## Work item:
When you reach the line with "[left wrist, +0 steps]" in the data below, begin printing lines exactly, and stop once the line with "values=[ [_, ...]" has been printed.

Saved entries:
"""
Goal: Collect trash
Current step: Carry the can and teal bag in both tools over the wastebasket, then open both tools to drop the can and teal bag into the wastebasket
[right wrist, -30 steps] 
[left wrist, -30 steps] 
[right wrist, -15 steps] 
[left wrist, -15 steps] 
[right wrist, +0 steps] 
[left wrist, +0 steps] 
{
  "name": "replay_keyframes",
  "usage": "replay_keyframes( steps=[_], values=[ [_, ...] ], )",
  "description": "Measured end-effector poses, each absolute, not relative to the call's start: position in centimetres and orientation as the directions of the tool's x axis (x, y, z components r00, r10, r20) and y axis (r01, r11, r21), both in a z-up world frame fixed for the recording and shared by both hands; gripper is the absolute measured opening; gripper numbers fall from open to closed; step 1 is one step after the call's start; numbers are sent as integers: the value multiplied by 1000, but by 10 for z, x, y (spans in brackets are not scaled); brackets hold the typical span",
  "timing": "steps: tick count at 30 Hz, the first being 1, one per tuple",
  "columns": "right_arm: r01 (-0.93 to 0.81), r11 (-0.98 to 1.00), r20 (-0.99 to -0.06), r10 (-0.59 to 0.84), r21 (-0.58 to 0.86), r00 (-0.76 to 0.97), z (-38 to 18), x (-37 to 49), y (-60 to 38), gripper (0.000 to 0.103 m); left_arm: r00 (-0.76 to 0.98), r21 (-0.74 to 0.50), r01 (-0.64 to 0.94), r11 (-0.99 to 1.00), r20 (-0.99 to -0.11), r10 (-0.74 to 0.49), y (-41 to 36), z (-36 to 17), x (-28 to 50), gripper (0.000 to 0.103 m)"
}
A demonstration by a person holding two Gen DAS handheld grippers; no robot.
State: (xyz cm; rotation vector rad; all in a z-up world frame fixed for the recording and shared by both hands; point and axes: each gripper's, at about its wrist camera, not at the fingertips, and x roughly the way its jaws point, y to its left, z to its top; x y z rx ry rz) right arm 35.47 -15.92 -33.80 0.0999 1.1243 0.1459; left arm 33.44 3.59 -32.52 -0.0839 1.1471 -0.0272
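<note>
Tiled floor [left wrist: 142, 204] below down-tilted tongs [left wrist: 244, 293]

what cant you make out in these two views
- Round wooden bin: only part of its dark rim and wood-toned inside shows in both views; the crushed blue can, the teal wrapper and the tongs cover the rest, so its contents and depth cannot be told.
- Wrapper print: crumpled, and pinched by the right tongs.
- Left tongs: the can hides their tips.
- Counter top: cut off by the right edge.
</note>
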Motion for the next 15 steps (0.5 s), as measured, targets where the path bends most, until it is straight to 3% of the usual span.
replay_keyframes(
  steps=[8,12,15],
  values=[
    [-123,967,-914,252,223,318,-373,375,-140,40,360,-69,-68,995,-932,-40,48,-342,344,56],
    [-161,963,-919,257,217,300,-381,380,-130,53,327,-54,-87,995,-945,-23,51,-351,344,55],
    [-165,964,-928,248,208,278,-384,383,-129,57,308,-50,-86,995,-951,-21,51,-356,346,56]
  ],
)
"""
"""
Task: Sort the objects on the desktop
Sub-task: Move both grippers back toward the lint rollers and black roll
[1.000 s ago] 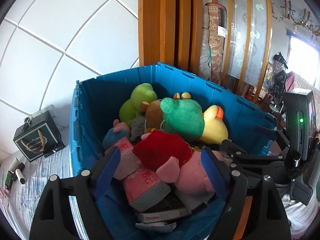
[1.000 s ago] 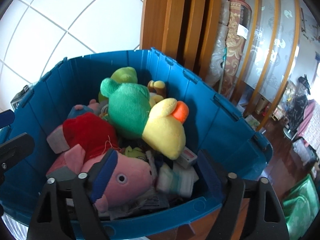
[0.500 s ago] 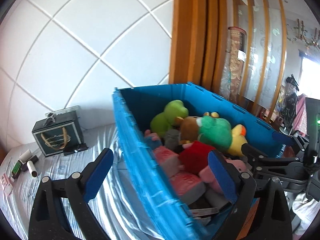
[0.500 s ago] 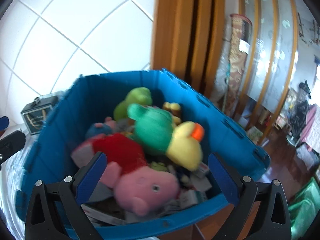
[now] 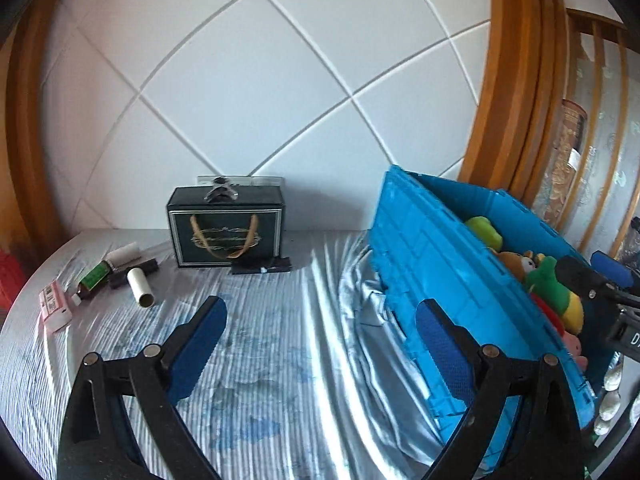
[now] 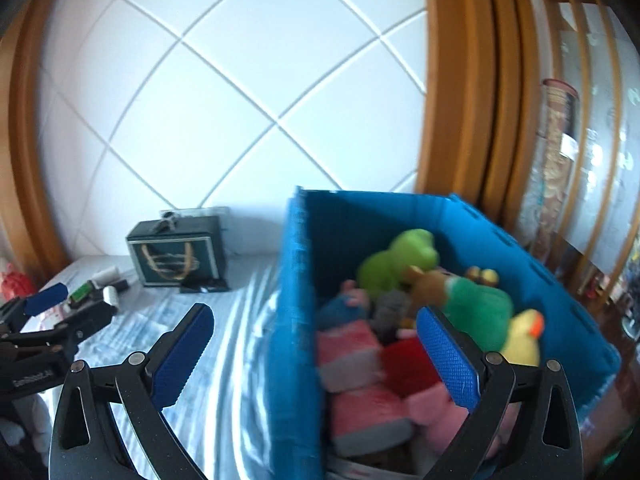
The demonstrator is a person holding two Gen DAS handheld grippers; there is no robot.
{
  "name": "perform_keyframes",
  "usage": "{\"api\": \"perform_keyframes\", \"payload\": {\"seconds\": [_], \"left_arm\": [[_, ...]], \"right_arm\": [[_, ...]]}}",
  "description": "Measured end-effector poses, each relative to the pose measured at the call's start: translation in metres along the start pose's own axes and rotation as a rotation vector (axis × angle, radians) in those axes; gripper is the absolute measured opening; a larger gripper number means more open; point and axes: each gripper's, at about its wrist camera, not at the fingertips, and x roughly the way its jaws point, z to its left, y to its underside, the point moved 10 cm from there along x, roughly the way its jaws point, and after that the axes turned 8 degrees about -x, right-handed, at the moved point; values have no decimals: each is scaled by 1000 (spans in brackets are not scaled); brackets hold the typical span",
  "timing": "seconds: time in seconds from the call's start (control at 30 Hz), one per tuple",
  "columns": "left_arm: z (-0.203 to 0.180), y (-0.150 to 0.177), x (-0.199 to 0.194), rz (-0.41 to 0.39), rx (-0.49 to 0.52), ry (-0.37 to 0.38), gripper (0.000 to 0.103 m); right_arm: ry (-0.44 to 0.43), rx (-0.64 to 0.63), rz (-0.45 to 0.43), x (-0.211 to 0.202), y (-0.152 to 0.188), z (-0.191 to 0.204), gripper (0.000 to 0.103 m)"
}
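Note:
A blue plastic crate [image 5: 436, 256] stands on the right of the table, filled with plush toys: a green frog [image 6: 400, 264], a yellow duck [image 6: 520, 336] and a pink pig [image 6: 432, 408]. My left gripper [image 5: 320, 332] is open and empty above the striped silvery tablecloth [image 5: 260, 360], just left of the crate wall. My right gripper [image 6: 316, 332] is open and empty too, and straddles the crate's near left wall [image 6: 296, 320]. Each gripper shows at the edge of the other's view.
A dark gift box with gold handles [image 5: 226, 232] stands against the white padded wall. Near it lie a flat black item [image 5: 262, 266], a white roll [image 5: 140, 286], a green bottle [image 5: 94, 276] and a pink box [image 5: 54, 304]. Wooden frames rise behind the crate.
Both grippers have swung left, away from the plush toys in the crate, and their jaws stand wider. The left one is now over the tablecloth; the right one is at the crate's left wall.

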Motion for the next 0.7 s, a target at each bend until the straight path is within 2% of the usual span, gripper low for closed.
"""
## Reply:
[left wrist, +0 steps] 
{
  "name": "replay_keyframes",
  "usage": "replay_keyframes( steps=[_], values=[ [_, ...] ], )",

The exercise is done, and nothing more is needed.